Sydeman in the 1960s

EARLY CAREER

The New York Times


“He is one of the more prolific and most played of his generation...”

“More than many of his colleagues, he seems to know what will sound well, and he works for some remarkably attractive, pure textures.”

“The world of sound is quite the composer’s own and it is a world that has color and idea as well as a fine sense of forward thrust...”

“...The musical imagery was both fresh and appropriate and particularly beautiful...”

“...His sounds seem to grow from a physical sense of exactly what material is right.”

“...Refreshing, fascinating and continually surprising...astringent, brilliant...quite dazzling...”

“...Another of Mr. Sydeman’s carefully constructed, reflective tour de forces...”

“Sydeman - uncommonly gifted...”

 

Time Magazine


“ ‘The stuff has just exploded.’ The stuff is composer Sydeman’s music...”

“His works have become notable for the variety of their instrumental colors, for their fresh, perky themes and invigorating rhythms.”


New York Harold Tribune
“This is a composer to watch...He has much to say and the means with which to do so.”

“Sydeman is a highly individual composer...His music is full of life, variety and color...”

“Full of fresh and original sounds...his sense of form is delicate and accurate...his instrumentation is finesse itself...”

“...Compelling at every moment...a sense of having heard something important.”
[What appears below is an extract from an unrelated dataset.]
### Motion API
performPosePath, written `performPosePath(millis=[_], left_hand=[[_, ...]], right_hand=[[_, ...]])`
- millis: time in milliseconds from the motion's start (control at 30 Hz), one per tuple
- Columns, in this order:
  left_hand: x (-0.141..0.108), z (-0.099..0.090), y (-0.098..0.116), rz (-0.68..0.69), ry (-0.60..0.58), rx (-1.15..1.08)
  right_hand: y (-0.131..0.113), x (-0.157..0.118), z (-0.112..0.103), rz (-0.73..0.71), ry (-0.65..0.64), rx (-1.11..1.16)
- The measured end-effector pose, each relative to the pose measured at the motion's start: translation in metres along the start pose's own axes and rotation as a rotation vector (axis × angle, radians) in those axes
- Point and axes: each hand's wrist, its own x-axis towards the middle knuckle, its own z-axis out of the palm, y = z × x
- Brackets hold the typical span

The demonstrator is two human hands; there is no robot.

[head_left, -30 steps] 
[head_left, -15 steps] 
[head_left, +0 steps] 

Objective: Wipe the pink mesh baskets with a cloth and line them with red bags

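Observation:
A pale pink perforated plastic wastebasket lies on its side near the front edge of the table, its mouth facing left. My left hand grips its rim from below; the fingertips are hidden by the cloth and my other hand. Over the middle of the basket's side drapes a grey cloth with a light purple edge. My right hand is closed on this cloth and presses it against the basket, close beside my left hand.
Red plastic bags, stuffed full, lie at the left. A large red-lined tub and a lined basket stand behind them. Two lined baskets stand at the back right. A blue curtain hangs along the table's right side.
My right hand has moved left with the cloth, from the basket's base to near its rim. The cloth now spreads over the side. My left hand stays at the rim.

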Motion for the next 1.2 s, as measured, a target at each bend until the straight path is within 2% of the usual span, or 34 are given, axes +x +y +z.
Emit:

“...Avant-garde music of a very high order...marvelously alive with ideas... consistently vital...”

 

CURRENT REVIEWS

The San Francisco Chronicle


“A shining light among N.Y. composers...blessed with grants, awards, commissions, even good reviews.”

“Top of the heap...”

“Sydeman...easily the musical high point of the evening...Such an experience leaves little doubt that music has a healthy and viable future...”

“...The music is as un-self-conscious and direct as his earlier scores were complex and reflective...”

“W. Jay Sydeman’s second life as a born-again composer seemed real and rewarding...welcome back, Mr. Sydeman.”


The Sacramento Bee


“Having sat atop the music world, he’s at peace here.” 

“...A brilliant symphonic star...not only a master of his art... a successful one.”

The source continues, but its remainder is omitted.